Exercise data START

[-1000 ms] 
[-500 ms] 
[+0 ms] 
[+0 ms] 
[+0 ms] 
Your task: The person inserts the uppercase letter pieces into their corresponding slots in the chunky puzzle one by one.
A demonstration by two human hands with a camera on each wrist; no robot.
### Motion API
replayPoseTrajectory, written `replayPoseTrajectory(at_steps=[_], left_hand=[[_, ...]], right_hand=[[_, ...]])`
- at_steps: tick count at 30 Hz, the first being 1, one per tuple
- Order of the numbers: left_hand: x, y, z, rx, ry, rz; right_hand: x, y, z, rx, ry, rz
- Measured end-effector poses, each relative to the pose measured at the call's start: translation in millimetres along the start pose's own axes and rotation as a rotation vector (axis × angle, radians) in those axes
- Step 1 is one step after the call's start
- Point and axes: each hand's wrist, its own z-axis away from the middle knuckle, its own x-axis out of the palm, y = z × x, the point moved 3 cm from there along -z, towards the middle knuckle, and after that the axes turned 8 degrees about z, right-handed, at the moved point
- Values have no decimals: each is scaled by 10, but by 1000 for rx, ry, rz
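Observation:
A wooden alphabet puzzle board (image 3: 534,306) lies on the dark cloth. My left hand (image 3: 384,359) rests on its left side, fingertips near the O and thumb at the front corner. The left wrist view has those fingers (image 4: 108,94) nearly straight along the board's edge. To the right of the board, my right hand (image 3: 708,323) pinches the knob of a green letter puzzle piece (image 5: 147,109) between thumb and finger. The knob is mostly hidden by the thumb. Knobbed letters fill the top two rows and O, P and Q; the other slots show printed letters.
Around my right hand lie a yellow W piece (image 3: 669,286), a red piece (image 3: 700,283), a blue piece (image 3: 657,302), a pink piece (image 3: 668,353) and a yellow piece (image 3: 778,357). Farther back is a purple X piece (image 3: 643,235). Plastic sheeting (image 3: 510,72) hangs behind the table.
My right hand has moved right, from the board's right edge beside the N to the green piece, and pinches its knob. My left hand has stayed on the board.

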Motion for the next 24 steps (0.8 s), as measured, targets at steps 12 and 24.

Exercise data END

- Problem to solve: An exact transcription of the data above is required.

- Answer section:
[-1000 ms] 
[-500 ms] 
[+0 ms] 
[+0 ms] 
[+0 ms] 
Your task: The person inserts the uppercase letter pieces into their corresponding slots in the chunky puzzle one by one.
A demonstration by two human hands with a camera on each wrist; no robot.
### Motion API
replayPoseTrajectory, written `replayPoseTrajectory(at_steps=[_], left_hand=[[_, ...]], right_hand=[[_, ...]])`
- at_steps: tick count at 30 Hz, the first being 1, one per tuple
- Order of the numbers: left_hand: x, y, z, rx, ry, rz; right_hand: x, y, z, rx, ry, rz
- Measured end-effector poses, each relative to the pose measured at the call's start: translation in millimetres along the start pose's own axes and rotation as a rotation vector (axis × angle, radians) in those axes
- Step 1 is one step after the call's start
- Point and axes: each hand's wrist, its own z-axis away from the middle knuckle, its own x-axis out of the palm, y = z × x, the point moved 3 cm from there along -z, towards the middle knuckle, and after that the axes turned 8 degrees about z, right-handed, at the moved point
- Values have no decimals: each is scaled by 10, but by 1000 for rx, ry, rz
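Observation:
A wooden alphabet puzzle board (image 3: 534,306) lies on the dark cloth. My left hand (image 3: 384,359) rests on its left side, fingertips near the O and thumb at the front corner. The left wrist view has those fingers (image 4: 108,94) nearly straight along the board's edge. To the right of the board, my right hand (image 3: 708,323) pinches the knob of a green letter puzzle piece (image 5: 147,109) between thumb and finger. The knob is mostly hidden by the thumb. Knobbed letters fill the top two rows and O, P and Q; the other slots show printed letters.
Around my right hand lie a yellow W piece (image 3: 669,286), a red piece (image 3: 700,283), a blue piece (image 3: 657,302), a pink piece (image 3: 668,353) and a yellow piece (image 3: 778,357). Farther back is a purple X piece (image 3: 643,235). Plastic sheeting (image 3: 510,72) hangs behind the table.
My right hand has moved right, from the board's right edge beside the N to the green piece, and pinches its knob. My left hand has stayed on the board.
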
Motion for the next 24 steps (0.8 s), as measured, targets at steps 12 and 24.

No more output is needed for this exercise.